Forget BMIs – This Is The Best Way To Find Your Perfect Weight

Well, this makes a WHOLE lot of sense.

Megan Cassidy

This is based on the fact that human bodies are geometrically different. Duh.

For years, medical professionals have used the BMI index to classify ideal body fat.

However, the controversial classification system has been widely criticised, largely because it doesn’t take into account that human bodies are geometrically different, and a healthy BMI for one person may not necessarily be right for the next.

To calculate your BMI, you divide your weight in kilograms by the square of your height in metres.

For adults, a BMI under 18.5 is considered dangerously thin, 18.5-25 is the healthy weight range, 25-30 is overweight, and 30 or over is obese.

However, according to experts from University of South Australia, Tim Olds and Nathan Daniell, the key item missing from the BMI method is “shape”.

Speaking to the Mail Online, they said:

“BMI doesn’t take body shape into account.

“Humans are not geometrically similar.

“As people get taller, their legs, and particularly their upper legs, get proportionally longer.

“Tall people look a little more like wolfhounds, shorter people like staffies.

“If someone 190cm tall had the same relative leg length as someone 150cm tall, they would shrink to 185cm.”

Confused? They use fictional sisters Jenny and Susie to highlight their point:

“Take gym junkie Jenny.

“She’s 170cm tall, weighs 70kg and is ultra-lean with only 10% body fat. We can calculate that her body volume is 65 litres. 

“Now compare her to her sedentary sister Suzie, also 170 cm and 70kg, but 40% body fat.

“They’ve got the same BMI (24.2), but Suzie has a body volume of 69 litres, because fat is less dense than muscle and takes up more space.”
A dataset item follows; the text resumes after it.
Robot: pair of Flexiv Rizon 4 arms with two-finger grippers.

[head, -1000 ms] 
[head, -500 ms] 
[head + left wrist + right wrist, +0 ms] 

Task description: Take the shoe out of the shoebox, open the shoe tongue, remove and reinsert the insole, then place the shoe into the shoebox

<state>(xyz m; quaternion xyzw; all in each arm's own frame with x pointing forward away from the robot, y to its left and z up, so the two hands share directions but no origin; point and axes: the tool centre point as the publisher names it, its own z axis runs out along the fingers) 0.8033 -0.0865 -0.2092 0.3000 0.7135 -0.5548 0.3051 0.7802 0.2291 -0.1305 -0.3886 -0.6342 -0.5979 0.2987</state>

“People today are fatter at the same BMI than people in those slimmer, bygone days — more Suzie, less Jenny.”

A much better option, is the Surface-Based-Body-Shape-Index, which accounts for “body surface area, vertical trunk circumference (which is the measurement from the shoulder to the groin and back), height and waist circumference.”

Although this means is pretty complex, and involves “running a tape from the groin over the shoulder to the bum crack”, it is significantly more accurate than the current BMI test.

However, the system is not perfect but researchers are hard at work developing a new body shape index constructed from anthropometric determinants of body shape and body size.

Until then, it’s good to know that the BMI test is not the be-all and end-all.